Looks more like Gandolph than a Darius...
It turns out an inept would-be assassin Archer tried but failed to kill Darius.
You can see where a piece of Darius’ ear is missing from the attempt. There were questions as to whether Darius was hit by the assassin’s arrow or perhaps by shrapnel from the nearby Court Jester’s lute, which after the attack was miraculously found to be fully intact, in tune and playable. (The Court Jester, on the other hand, was no longer funny and had to be replaced.)
What is the collector’s value for a coin like that?

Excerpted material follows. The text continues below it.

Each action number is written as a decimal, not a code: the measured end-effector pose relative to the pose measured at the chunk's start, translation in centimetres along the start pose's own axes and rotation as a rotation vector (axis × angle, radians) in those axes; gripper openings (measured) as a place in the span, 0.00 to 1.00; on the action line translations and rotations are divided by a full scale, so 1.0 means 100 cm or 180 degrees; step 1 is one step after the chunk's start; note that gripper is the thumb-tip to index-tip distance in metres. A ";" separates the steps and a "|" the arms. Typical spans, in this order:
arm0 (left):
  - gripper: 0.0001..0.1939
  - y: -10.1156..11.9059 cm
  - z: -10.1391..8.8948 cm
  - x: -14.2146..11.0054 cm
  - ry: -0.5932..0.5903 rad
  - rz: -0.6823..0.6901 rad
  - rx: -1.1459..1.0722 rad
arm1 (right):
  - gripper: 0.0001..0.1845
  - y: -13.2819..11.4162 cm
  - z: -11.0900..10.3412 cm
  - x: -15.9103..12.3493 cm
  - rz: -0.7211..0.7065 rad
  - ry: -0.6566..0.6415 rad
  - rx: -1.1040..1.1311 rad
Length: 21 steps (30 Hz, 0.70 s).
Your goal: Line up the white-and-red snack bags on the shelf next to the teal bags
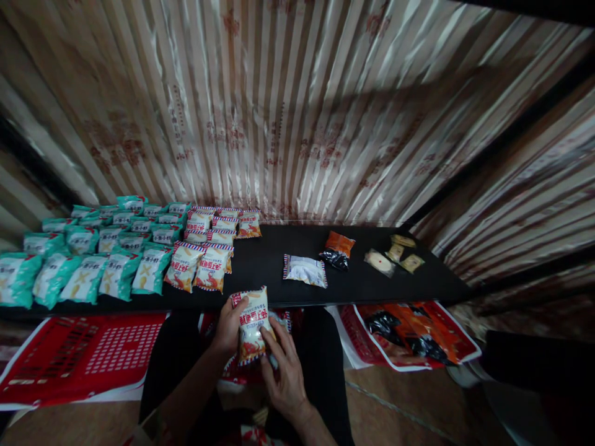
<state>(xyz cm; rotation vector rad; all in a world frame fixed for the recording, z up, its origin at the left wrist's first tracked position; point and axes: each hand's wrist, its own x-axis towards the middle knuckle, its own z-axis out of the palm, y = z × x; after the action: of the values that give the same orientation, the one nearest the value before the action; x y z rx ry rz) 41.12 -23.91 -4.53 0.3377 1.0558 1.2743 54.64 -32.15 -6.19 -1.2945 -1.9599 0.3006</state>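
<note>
A cream and orange snack bag (pixel 253 319) with a striped edge and red lettering is held upright over my lap, at the shelf's front edge. My left hand (pixel 227 327) grips its left side with the thumb across the front. On the lower right side, the fingers of my right hand (pixel 286 368) close against the same bag. Another striped bag shows partly beneath it, largely hidden by the hands. Just beyond, matching snack bags (pixel 211 266) stand in rows on the black shelf (pixel 260 266).
Several teal snack bags (pixel 83 279) fill the shelf's left end. To the right lie a face-down bag (pixel 304 270), an orange and black bag (pixel 338 249), a round pale packet (pixel 379 262) and small packets (pixel 411 263). Red baskets (pixel 88 322) sit below. Striped sheeting (pixel 288 124) hangs behind.
</note>
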 end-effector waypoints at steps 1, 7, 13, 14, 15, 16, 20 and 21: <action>0.18 0.001 0.000 0.000 0.0018 0.0013 0.0000 | 0.26 0.001 0.001 0.000 0.0169 0.0078 0.0089; 0.19 0.009 0.004 -0.002 0.0029 -0.0050 0.0057 | 0.20 0.006 0.006 0.010 0.1491 0.0421 0.1215; 0.19 0.009 0.006 -0.002 -0.0156 -0.0095 0.0012 | 0.25 0.008 -0.004 0.027 0.2233 0.0020 0.2127; 0.19 0.009 0.006 -0.001 -0.0175 -0.0110 0.0004 | 0.26 0.008 -0.006 0.030 0.2300 -0.0026 0.2230; 0.18 0.009 0.007 -0.001 -0.0191 -0.0130 -0.0006 | 0.27 0.007 -0.008 0.032 0.2367 -0.0068 0.2326; 0.18 0.010 0.007 -0.001 -0.0210 -0.0145 -0.0021 | 0.28 0.006 -0.010 0.035 0.2427 -0.0106 0.2410; 0.19 0.012 0.011 -0.003 -0.0348 -0.0193 -0.0062 | 0.29 0.001 -0.014 0.043 0.2487 -0.0183 0.2712; 0.19 0.013 0.012 -0.004 -0.0385 -0.0210 -0.0066 | 0.28 -0.001 -0.014 0.045 0.2436 -0.0204 0.2803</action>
<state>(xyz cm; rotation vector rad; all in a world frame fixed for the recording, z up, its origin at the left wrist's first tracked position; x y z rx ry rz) 41.32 -23.41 -2.81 0.3569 0.9432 1.1906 54.68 -28.61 -3.13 -1.3267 -1.0315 1.3992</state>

[snip] History has not been kind to King Darius or to the Persian Empire itself... To the East, the Lydians, under the leadership of King Croesus... first struck gold coinage. Croesus struck coins with his likeness on them, and he was, at one time, the richest man in the primitive world, having literally thousands of pounds of Gold that he had turned into coins... As winter neared the Lydians withdrew their army, but the Persians did not follow suit. Instead, they advanced and placed the Lydian capital at Sardis under siege. After a two-week siege, the city fell and was overwhelmed by Persian forces... As Alexander the Great subjugated the Persian Empire, he did one thing that many conquering kings did. He gathered as many Gold Persian coins as he possibly could as tribute and as bounty and melted them and re-struck them in his own image... Daric gold coins were exchanged for Macedon Gold coins. The Daric coins were gathered and melted. They were then re-struck, but now bearing the head of Alexander the Great. Persian Daric gold coins are especially scarce for that reason. The conquering Macedons sought to eliminate them from their new empire. The coins that were able to survive to today were hidden for centuries and they escaped in very limited numbers. [/snip]King Darius of the Persian Empire | APMEX | December 29, 2022
['Civ footnote: When Alexander the Great[est] took Persepolis, he got the entire Persian royal treasury, probably the greatest such haul of all time.]